Page:Gautier - Mémoires d'un Éléphant blanc, Armand Colin et Cie, 1894.djvu/72

La bibliothèque libre.
Le texte de cette page a été corrigé et est conforme au fac-similé.

— Fonds sur eux ! ordonna mon maître.

Je fis retentir le tonnerre de ma voix et je m’élançai hors de l’eau, la trompe haute. Les chevaux reprirent peur, bondissant, secouant le mors ; plusieurs tournèrent bride, s’enfuirent ventre à terre.
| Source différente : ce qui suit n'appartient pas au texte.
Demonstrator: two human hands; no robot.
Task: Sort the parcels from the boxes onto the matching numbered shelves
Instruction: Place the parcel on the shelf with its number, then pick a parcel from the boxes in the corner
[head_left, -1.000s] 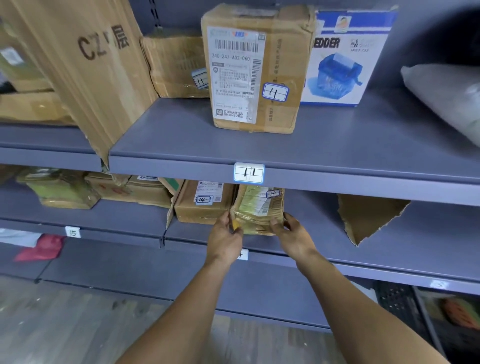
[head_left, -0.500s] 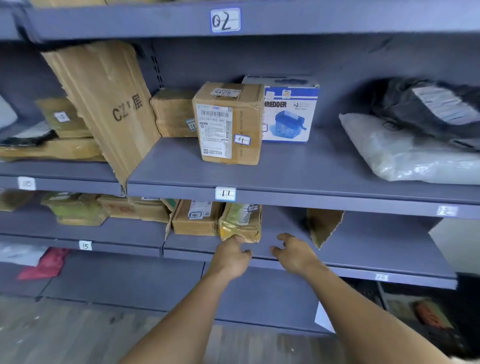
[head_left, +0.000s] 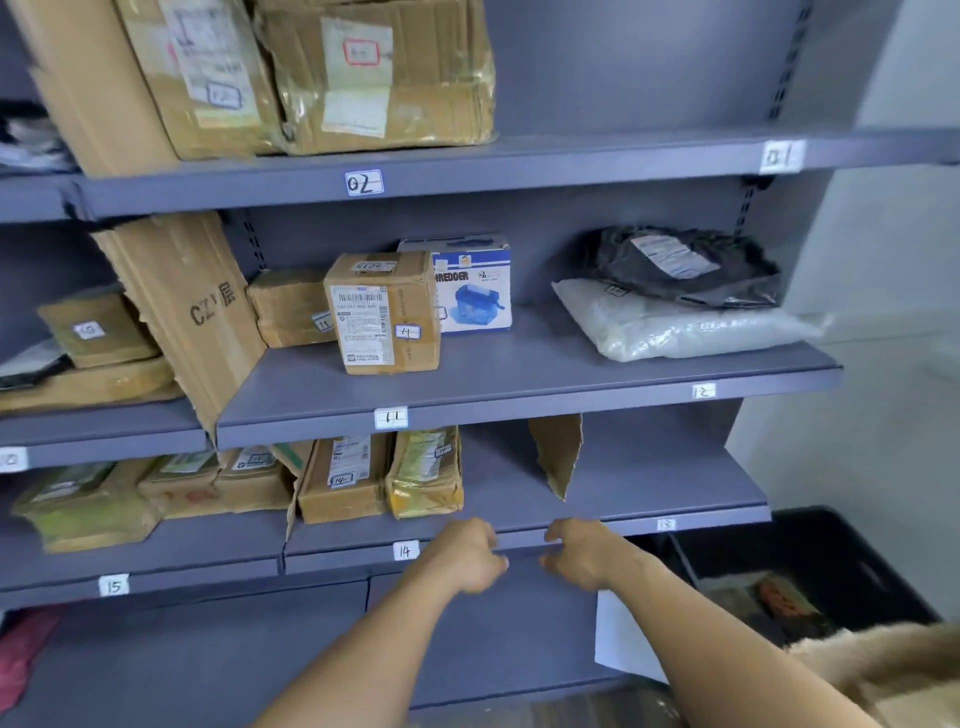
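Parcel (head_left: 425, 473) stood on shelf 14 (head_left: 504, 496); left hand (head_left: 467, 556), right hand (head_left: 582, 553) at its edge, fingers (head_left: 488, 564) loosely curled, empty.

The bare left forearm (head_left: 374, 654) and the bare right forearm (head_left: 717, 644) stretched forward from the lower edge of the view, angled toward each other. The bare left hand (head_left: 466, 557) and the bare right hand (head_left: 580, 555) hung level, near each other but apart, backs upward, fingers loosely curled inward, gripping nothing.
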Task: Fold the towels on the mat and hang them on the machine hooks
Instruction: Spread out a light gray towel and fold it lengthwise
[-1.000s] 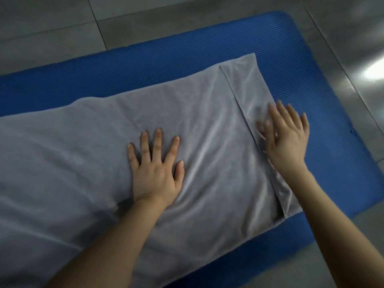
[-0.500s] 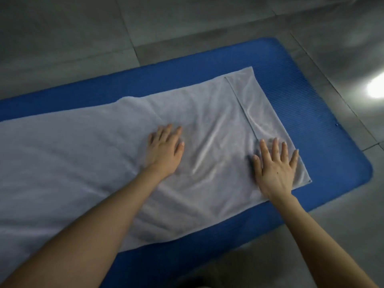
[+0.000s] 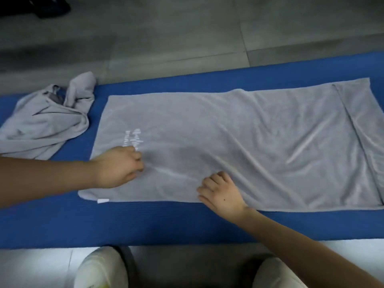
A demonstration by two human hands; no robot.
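Observation:
A large grey towel (image 3: 239,142) lies spread lengthwise on the blue mat (image 3: 145,221), with white lettering near its left end and a narrow fold along its right end. My left hand (image 3: 120,166) sits on the towel's left part just below the lettering, fingers curled into the cloth. My right hand (image 3: 221,191) is at the towel's near edge around the middle, fingers curled and gripping the fabric. A raised crease runs between the two hands. A second grey towel (image 3: 45,121) lies crumpled on the mat's left end.
Grey floor tiles (image 3: 187,38) stretch beyond the mat. A dark shoe (image 3: 49,7) stands at the top left. My two pale shoes (image 3: 99,269) show at the bottom edge, just in front of the mat. No machine or hooks are in view.
The view swung left, bringing the crumpled towel into sight. Both hands moved left along the towel and went from flat with spread fingers to curled fingers gathering cloth.

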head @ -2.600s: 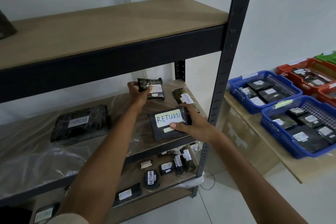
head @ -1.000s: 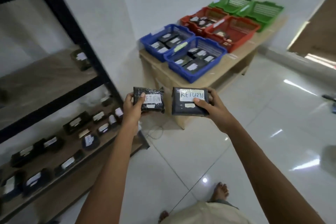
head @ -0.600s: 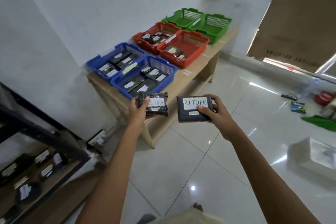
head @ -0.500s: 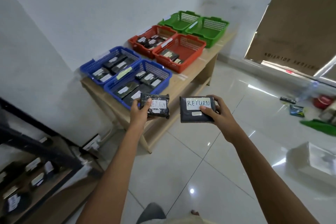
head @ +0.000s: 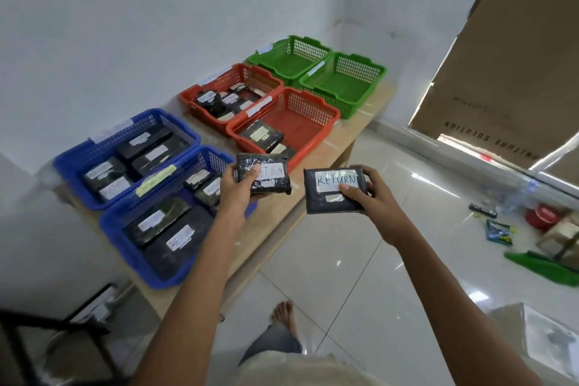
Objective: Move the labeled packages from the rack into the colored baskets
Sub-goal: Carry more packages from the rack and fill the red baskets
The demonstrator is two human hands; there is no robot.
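Observation:
My left hand (head: pixel 235 189) grips a small black plastic-wrapped package (head: pixel 266 180) with a white RETURN label, held over the front edge of the table. My right hand (head: pixel 365 194) grips a flat dark package (head: pixel 326 200), also labelled RETURN, out over the floor. Ahead, on the wooden table (head: pixel 351 131), stand two blue baskets (head: pixel 125 238) holding several packages, two red baskets (head: pixel 326 110) with a few packages, and two green baskets (head: pixel 372 69) with nothing inside.
The black rack's corner (head: pixel 62 326) shows at the lower left. White glossy tiles cover the floor. At the right lie a green object (head: pixel 545 266), a red item (head: pixel 542 216) and small packets. A white box (head: pixel 545 338) sits at the lower right. My foot (head: pixel 283 316) stands beside the table.
I have turned away from the rack with both packages and come closer to the basket table. The packages stay in my hands, now near the red and blue baskets.

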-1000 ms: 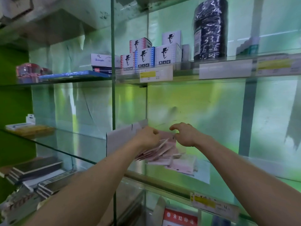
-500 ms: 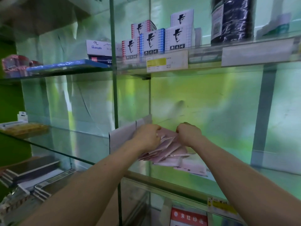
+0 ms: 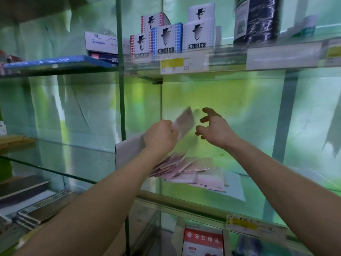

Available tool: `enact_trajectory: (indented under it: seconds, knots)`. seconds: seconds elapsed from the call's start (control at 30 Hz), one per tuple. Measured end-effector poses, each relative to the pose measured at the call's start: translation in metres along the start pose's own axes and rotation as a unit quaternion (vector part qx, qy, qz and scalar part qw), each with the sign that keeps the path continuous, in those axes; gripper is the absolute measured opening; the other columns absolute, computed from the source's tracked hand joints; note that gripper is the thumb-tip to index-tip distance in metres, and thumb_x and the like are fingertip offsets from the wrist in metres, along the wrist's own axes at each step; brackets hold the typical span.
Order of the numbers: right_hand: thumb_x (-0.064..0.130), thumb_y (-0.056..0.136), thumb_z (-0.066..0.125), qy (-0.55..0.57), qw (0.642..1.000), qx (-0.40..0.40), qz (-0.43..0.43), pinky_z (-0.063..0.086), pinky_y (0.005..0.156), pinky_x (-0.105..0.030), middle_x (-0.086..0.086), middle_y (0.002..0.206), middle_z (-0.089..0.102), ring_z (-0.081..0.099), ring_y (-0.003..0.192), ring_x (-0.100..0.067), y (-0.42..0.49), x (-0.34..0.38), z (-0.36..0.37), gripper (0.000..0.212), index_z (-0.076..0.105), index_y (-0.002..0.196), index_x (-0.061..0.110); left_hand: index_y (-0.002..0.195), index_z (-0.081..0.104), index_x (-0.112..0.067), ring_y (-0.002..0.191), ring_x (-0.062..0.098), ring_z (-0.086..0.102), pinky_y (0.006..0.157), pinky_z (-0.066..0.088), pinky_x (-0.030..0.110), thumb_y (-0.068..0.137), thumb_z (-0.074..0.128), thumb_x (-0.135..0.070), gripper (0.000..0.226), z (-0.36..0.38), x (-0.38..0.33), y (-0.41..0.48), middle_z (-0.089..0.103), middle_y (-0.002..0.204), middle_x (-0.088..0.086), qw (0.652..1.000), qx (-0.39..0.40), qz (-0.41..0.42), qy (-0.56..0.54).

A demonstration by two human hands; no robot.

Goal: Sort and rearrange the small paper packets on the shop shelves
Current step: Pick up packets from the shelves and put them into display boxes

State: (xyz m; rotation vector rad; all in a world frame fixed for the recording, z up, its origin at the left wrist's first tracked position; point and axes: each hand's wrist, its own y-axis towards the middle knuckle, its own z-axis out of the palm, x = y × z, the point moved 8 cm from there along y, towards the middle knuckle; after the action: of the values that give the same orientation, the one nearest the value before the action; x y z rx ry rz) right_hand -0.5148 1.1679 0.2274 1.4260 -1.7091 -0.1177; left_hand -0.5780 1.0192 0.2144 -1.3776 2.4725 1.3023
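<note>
The glass shelf (image 3: 184,197) carries a pile of pink packets (image 3: 186,169) below the fingers. The left hand (image 3: 160,137) grips one raised packet (image 3: 184,122); the right hand (image 3: 215,130), fingers spread, holds nothing.

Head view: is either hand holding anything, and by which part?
Left hand grips a blurred pink packet by its lower end, with the packet tilted up. Right hand holds nothing, fingers spread.

Single head-worn wide-angle view. Faces forward into glass shelving (image 3: 184,201), close in, forearms entering from bottom edge. Centred roughly on left hand (image 3: 160,138) gripping raised packet (image 3: 184,121); boxes (image 3: 167,40) above grip, price-label rail (image 3: 243,223) below.
</note>
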Motion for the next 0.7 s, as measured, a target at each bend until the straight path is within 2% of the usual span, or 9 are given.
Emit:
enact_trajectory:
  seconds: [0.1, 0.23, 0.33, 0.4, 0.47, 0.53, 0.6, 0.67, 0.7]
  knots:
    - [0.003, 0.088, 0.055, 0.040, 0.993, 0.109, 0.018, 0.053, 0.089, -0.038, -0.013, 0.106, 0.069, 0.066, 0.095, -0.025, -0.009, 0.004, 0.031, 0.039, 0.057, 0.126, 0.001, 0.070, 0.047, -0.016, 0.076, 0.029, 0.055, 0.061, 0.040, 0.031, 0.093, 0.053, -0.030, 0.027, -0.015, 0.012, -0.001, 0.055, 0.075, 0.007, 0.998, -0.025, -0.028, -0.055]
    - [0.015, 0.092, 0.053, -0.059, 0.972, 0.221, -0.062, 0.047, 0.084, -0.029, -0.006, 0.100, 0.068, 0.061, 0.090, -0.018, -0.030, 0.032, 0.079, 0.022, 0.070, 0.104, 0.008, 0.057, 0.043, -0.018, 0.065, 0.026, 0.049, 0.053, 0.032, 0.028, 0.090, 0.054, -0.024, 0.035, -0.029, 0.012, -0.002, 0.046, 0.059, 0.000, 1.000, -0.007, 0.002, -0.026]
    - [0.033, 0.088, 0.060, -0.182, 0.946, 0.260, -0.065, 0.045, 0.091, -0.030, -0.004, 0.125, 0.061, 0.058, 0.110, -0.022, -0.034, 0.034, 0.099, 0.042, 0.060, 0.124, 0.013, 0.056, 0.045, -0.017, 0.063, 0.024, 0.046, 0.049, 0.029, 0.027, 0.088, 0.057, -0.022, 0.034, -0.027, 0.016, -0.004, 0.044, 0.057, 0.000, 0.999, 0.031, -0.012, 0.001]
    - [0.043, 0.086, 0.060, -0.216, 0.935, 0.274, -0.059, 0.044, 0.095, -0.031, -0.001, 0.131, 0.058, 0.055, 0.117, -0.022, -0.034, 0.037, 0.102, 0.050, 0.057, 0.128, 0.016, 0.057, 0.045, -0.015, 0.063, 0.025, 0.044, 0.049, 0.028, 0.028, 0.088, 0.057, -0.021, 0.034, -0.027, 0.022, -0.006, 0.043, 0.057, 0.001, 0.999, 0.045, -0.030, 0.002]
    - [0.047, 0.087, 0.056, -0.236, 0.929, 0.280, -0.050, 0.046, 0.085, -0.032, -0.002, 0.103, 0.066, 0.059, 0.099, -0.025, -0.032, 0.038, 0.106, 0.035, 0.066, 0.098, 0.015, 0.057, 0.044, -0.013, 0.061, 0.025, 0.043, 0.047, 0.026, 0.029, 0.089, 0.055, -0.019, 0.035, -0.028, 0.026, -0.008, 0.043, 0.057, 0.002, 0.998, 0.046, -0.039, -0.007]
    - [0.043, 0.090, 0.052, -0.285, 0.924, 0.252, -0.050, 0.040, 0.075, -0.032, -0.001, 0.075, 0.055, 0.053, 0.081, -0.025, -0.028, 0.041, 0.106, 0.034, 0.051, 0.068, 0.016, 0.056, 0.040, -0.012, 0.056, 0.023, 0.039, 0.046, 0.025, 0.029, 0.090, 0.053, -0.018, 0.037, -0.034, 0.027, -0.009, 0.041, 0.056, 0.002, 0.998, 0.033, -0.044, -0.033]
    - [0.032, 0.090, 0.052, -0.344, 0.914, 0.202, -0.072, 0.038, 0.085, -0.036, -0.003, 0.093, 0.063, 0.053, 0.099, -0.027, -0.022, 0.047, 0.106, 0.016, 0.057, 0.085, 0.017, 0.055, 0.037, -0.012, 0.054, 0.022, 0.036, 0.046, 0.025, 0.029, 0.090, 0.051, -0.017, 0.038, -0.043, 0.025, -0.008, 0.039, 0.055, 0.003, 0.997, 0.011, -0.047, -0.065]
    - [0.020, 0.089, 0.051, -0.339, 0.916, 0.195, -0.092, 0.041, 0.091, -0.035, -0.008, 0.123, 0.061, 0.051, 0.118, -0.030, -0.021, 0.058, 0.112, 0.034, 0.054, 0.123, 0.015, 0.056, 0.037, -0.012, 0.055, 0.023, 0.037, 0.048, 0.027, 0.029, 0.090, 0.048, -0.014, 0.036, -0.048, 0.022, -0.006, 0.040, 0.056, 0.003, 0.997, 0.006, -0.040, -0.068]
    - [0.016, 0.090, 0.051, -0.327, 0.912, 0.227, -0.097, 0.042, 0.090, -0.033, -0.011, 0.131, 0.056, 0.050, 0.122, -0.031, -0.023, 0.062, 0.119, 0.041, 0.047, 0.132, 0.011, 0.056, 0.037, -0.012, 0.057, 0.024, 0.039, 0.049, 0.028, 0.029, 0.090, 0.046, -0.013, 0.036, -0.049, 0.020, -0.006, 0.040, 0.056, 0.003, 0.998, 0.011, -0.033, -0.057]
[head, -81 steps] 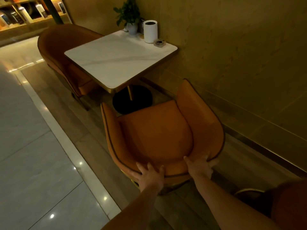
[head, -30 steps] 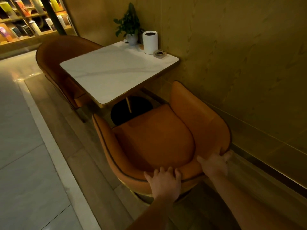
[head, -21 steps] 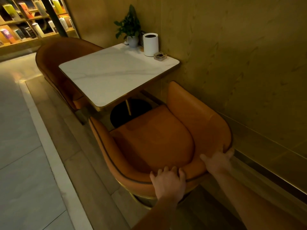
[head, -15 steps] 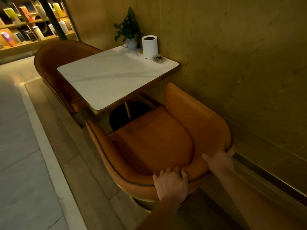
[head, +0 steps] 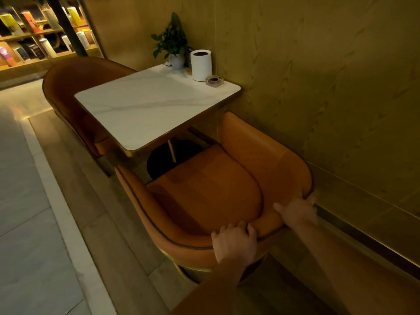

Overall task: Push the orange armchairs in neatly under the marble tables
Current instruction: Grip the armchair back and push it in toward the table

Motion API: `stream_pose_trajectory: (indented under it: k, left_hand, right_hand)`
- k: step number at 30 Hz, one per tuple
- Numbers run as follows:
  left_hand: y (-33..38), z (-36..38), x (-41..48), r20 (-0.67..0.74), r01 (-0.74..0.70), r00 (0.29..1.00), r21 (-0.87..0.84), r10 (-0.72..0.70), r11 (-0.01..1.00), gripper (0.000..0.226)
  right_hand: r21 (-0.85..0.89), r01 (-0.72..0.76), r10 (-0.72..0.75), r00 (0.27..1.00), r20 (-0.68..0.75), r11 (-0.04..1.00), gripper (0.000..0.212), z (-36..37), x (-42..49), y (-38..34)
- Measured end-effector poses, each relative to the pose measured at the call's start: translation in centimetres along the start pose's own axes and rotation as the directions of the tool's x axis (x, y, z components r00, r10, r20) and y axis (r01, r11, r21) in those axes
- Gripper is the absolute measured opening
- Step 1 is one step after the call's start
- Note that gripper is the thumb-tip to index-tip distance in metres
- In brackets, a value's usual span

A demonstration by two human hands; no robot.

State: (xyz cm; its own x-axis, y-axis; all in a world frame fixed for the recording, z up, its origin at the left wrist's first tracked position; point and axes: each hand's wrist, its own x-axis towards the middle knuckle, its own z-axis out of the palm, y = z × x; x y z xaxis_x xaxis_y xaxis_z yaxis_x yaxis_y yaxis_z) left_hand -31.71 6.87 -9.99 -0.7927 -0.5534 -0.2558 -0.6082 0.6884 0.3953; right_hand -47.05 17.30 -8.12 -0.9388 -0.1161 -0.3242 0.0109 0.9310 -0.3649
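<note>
An orange armchair (head: pixel 204 196) faces a white marble table (head: pixel 145 105) with a gold rim. The seat's front edge lies just short of the table's near corner, above the round black base (head: pixel 168 160). My left hand (head: pixel 234 243) grips the top of the backrest near its middle. My right hand (head: pixel 297 212) grips the backrest rim on the wall side. A second orange armchair (head: pixel 75 87) stands at the table's far side, tucked partly under it.
A wood-panelled wall (head: pixel 329 87) runs close along the chair's right side. On the table's far end stand a potted plant (head: pixel 172 46), a white cylinder (head: pixel 201 65) and a small glass dish (head: pixel 214 80). Tiled floor (head: pixel 25 201) lies to the left; bookshelves (head: pixel 34 37) stand behind.
The armchair has slid forward toward the table, with its seat front now near the table's corner. Both hands stayed on the backrest, and my view moved closer.
</note>
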Motion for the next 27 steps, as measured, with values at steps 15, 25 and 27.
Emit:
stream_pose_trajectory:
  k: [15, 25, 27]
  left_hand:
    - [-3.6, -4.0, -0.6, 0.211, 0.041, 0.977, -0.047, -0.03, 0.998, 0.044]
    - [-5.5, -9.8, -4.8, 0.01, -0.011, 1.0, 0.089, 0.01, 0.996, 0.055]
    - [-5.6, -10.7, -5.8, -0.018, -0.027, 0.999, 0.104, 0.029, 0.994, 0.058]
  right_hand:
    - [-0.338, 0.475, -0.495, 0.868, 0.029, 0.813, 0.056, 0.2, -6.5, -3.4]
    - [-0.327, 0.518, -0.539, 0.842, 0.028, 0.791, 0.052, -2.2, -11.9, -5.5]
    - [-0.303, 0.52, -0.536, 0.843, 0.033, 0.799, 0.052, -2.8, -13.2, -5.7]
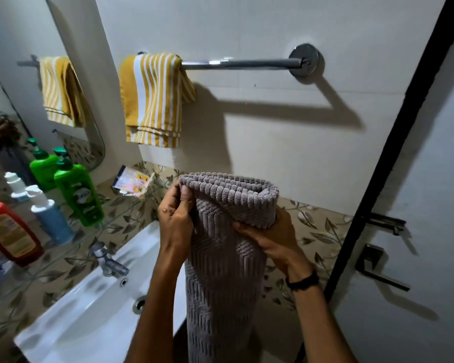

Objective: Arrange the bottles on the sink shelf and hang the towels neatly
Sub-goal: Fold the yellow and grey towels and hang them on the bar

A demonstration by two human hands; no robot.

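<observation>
Your left hand (174, 218) pinches the left end of the folded top edge of the grey towel (224, 258). Your right hand (270, 238) grips it just below the fold on the right. The towel hangs between your forearms, beside the sink (76, 323). On the far wall, a yellow striped towel (152, 100) hangs over the left end of the towel bar (236, 64). At left, a green bottle (80, 197), a blue bottle (51, 218) and a red bottle (11, 231) stand on the glass shelf (123, 205).

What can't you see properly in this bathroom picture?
All in the head view:
- the grey towel: its bottom end is cut off by the lower edge of the picture.
- the red bottle: its label is too blurred to read.
- the towel rail: its left end is hidden under the striped towel.
</observation>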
Le chef, cependant, s’acharnait ; maîtrisant des éperons sa monture plus docile, il tira. La balle passa si près de la tête l’Alemguir qu’elle lui brûla les cheveux. Alors, transporté de fureur, je courus sur le soldat, et, l’ayant rejoint, je l’empoignai avec ma trompe et l’arrachai de sa selle.

Au cri qu’il poussa, au lieu de chercher à le secourir, ceux de ses compagnons qui tenaient encore, prirent la fuite. Pendant ce temps, je balançai le vaincu comme un trophée, puis je le lançai au milieu de la rivière où il tomba avec un pouf presque aussi fort que le mien de tout à l’heure. Le misérable se débattit un instant, puis fut emporté, précipité avec la cataracte.